[TASK DIRECTIONS] Give back the data exactly, with no images.

[STORED DATA]
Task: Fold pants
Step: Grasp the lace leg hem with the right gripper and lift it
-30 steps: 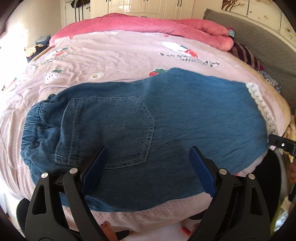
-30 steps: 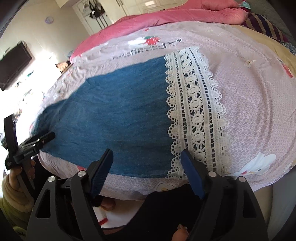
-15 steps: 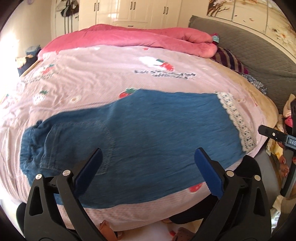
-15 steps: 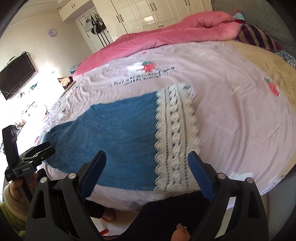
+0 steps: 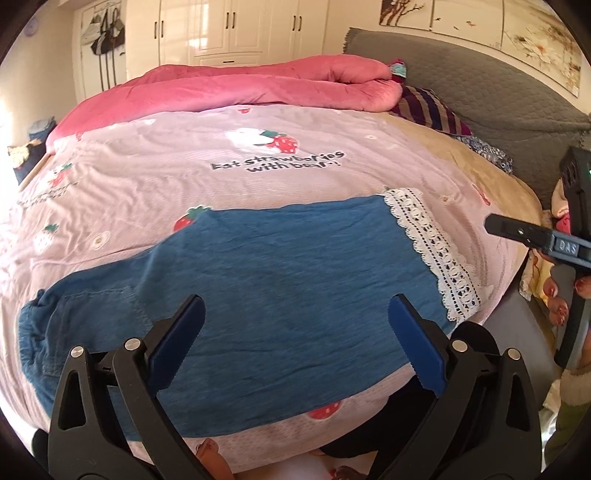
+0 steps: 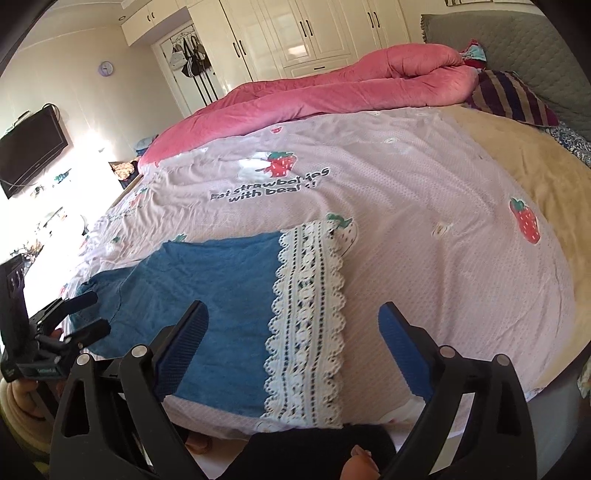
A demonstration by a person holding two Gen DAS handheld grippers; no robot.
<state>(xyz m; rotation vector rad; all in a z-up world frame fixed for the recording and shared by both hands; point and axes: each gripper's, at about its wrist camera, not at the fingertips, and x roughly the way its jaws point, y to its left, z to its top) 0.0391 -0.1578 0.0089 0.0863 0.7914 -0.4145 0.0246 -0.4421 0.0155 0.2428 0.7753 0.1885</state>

[TASK ANSWER]
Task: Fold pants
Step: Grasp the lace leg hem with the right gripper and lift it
-30 steps: 
-30 steps: 
-15 steps: 
-15 steps: 
+0 steps: 
+0 steps: 
A demonstration by a person holding two Gen DAS handheld grippers; no robot.
<state>(xyz m; rotation vector rad; all in a z-up world frame fixed for the recording and shared by both hands; point and axes: each gripper's, at about its wrist camera, not at the fingertips, and x roughly the way its jaws point, y to its left, z to its top) 0.0391 -0.1578 0.0089 0.0863 0.7914 -0.4145 0.0246 -0.4421 0.0155 0.2428 0.7753 0.1885</state>

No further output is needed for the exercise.